The alternative is to drill our soldiers with fucking maces, but then, given the nature of this war is likely to devolve into a lot of close quarters brawling, that might be a viable avenue.
God Fucking Damnit, I just recommend we go into war armed with STICKS.
Freaks:
Mega Blastoise: What's better than a 300 pound walking weapons platform with two canons? Try a 450 pound walking weapons platform with three canons.
I don't have to explain why we don't know anything about how these things work. From pictures and video we've extrapolated that these things have heavier shells, calcium growths on the entire front of the thing, a thicker shell, stronger canons (especially the one on it's back), and-unlike blastoise- they can fire on the move. Those two canons on its arms mean it can fire on multiple targets in a 180-degree field of fire while on the move.
I rate these at a solid 1 ME, the only good news is that those canons make it harder to flip back off of their back if they get flipped. If you find one of these things staring you down, I don't care how man people you have, unless you have a tank, you should throw all of your grenades, disengage, and retreat rapidly.
Summary:
Encountering any of the above in the field is highly unlikely: Given the lack of overlap between our environments, typical neutrality of squirtle, and their rarity, you are unlikely to come into contact with wild squirtle.
Relations with the above should be considered "Live and let Live" or "Mutually Beneficent": For the reasons stated above, we are unlikely to come into conflict with them, both generally and on an individual level. Shoot at them if you have to, but their enemies are typically our enemies, so it's best to leave them to their own devices, nudging them in one direction or another if it benefits us, maybe bailing them out here or there.
There is presently no effective way to engage them underwater: As stated earlier, we have no way for infantry to properly counter these things in the water. If such is necessary, it is better to rely on other water types to combat them.
Exploring a cure for the squirtle disease is recommended: If the stillbirth disease in squirtle could be reversed, their numbers could be replenished quickly, and if their loyalties were secured they could solve our lack of aquatic infantry and help to secure our coast lines against the looming tentacool threat. Raising cured squirtle in captivity presents an opportunity that may give us an edge.
In the event of hostilities with squirtle or wartortle, engage them as you would human combatants: As stated above, their attacks are at most comparable to small arms fire, and wartortle are tactically similar to melee eager soldiers and squirtle are tactically similar to stupid soldiers.
In the event of hostilities with blastoise without anti-material weaponry- it is recommended to use grenades and then disengage: ...for the reasons made clear above, small arms fire are not typically effective against blastoise. Thrown grenades may at best kill and at least stun long enough for you to rapidly retreat out of the canons' effective range, confirm the kill or injury, and regroup with heavy weapons support.

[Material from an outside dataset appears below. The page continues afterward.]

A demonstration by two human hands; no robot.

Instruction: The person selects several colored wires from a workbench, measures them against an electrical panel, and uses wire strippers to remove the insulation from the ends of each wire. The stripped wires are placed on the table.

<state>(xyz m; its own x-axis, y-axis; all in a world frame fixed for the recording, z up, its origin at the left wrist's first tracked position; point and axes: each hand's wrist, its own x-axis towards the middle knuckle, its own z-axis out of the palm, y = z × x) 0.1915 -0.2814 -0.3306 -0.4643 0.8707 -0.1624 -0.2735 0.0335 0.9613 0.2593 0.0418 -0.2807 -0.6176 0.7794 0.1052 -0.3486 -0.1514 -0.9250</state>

In the even of hostilities with mega-blastoise without armored support or heavy gunship support, it is recommended to use grenades and then disengage: For the reasons stated above, you are best off running for your life, finding tank or artillery support, zoning and then killing it with extreme prejudice.
The development of specialized HE grenades should be a priority: We need to pack an extra, cheaper punch for things that can pick our Joe's out of their teeth. When lacking force, use more force.